- **EXERCISE GOAL**: Using the data below, copy every line that contains the word "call".

╭─ DATA

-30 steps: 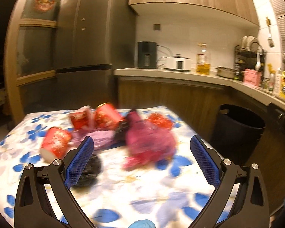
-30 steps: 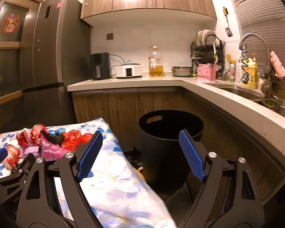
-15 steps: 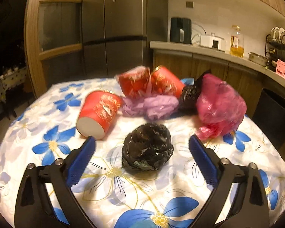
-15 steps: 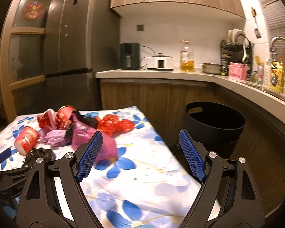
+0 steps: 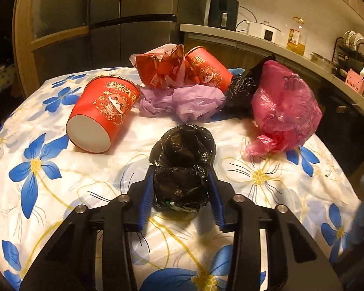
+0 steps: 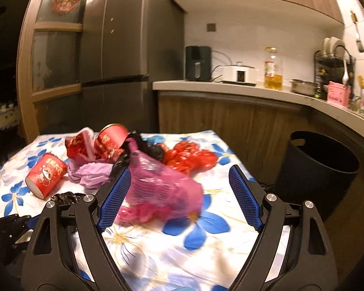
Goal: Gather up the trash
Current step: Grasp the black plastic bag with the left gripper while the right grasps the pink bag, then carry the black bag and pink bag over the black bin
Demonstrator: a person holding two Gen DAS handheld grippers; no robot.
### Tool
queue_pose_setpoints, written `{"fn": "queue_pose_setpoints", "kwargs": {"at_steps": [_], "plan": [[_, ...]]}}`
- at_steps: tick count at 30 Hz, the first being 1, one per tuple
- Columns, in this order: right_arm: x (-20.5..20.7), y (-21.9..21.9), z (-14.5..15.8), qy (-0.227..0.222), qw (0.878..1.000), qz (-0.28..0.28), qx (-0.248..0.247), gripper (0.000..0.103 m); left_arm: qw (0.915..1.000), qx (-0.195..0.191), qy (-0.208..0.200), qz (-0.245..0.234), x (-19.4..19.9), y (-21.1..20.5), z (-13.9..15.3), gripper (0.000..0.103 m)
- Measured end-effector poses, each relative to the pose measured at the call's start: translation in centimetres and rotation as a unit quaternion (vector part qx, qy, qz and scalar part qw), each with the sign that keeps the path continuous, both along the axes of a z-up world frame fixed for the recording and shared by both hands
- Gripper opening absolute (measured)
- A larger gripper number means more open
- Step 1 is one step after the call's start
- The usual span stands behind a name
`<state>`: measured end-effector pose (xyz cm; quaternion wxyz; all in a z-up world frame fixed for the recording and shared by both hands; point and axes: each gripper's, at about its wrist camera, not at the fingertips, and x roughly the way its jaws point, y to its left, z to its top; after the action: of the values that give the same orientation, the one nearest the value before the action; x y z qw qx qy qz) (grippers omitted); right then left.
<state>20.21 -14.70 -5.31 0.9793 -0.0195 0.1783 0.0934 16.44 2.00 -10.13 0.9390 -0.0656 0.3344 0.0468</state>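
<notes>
On the flower-print table (image 5: 48, 194) lies a crumpled black plastic bag (image 5: 184, 145). My left gripper (image 5: 180, 171) is closing on it, and both blue pads press its sides. Behind it lie a tipped red paper cup (image 5: 104, 114), a purple bag (image 5: 182, 99), a torn red wrapper (image 5: 160, 65), a second red cup (image 5: 206, 70) and a pink bag (image 5: 286, 106). In the right wrist view my right gripper (image 6: 179, 169) hangs open over the table. The pink bag (image 6: 162, 181) sits just ahead of its left finger, untouched.
A black trash bin (image 6: 320, 169) stands on the floor right of the table, below the kitchen counter (image 6: 230, 89). Crumpled red plastic (image 6: 191, 156) lies near the table's far right edge. A fridge (image 6: 123, 55) rises behind the table.
My left gripper dropped toward the black bag and its jaws closed onto it. My right gripper swung left from the bin to over the table, still open.
</notes>
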Motion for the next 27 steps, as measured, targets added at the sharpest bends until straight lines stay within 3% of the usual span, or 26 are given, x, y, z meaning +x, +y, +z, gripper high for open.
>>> {"fn": "queue_pose_setpoints", "kwargs": {"at_steps": [4,7,10,12,15,18,27], "plan": [[1.1,1.2,-0.7,0.012,1.0,0.009,-0.013,0.081,0.9999,-0.009,-0.008,-0.004,-0.6,0.3,0.2,0.036],[1.8,1.8,-1.4,0.021,0.999,0.011,-0.023,0.068,0.9998,-0.009,-0.016,-0.008,-1.0,0.3,0.6,0.035],[2.2,2.2,-2.1,0.031,0.999,0.015,-0.032,0.048,0.9996,-0.008,-0.025,-0.01,-1.2,0.3,1.0,0.035],[2.3,2.4,-2.4,0.038,0.998,0.022,-0.036,0.025,0.9995,-0.008,-0.029,-0.008,-1.4,0.3,1.2,0.035],[2.0,2.3,-2.6,0.042,0.998,0.033,-0.034,0.01,0.9994,-0.008,-0.032,-0.006,-1.6,0.5,1.5,0.034],[1.1,1.7,-2.2,0.037,0.998,0.037,-0.026,0.005,0.9992,-0.006,-0.038,-0.002,-1.8,0.8,2.0,0.034],[-2.6,-1.6,1.0,0.0,0.999,0.032,0.018,0.004,0.9981,-0.001,-0.061,-0.009,-2.5,-0.4,3.8,0.034]]}}
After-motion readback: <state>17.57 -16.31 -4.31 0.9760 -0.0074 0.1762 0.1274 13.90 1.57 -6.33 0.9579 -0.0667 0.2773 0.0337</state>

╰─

- **EXPECTED ANSWER**:
- Measured end-effector poses, each relative to the pose measured at the call's start: translation in centimetres and rotation as a unit quaternion (vector part qx, qy, qz and scalar part qw), each with the sign that keeps the path continuous, both along the axes of a z-up world frame fixed for the recording and shared by both hands
- Step 1 is one step after the call's start

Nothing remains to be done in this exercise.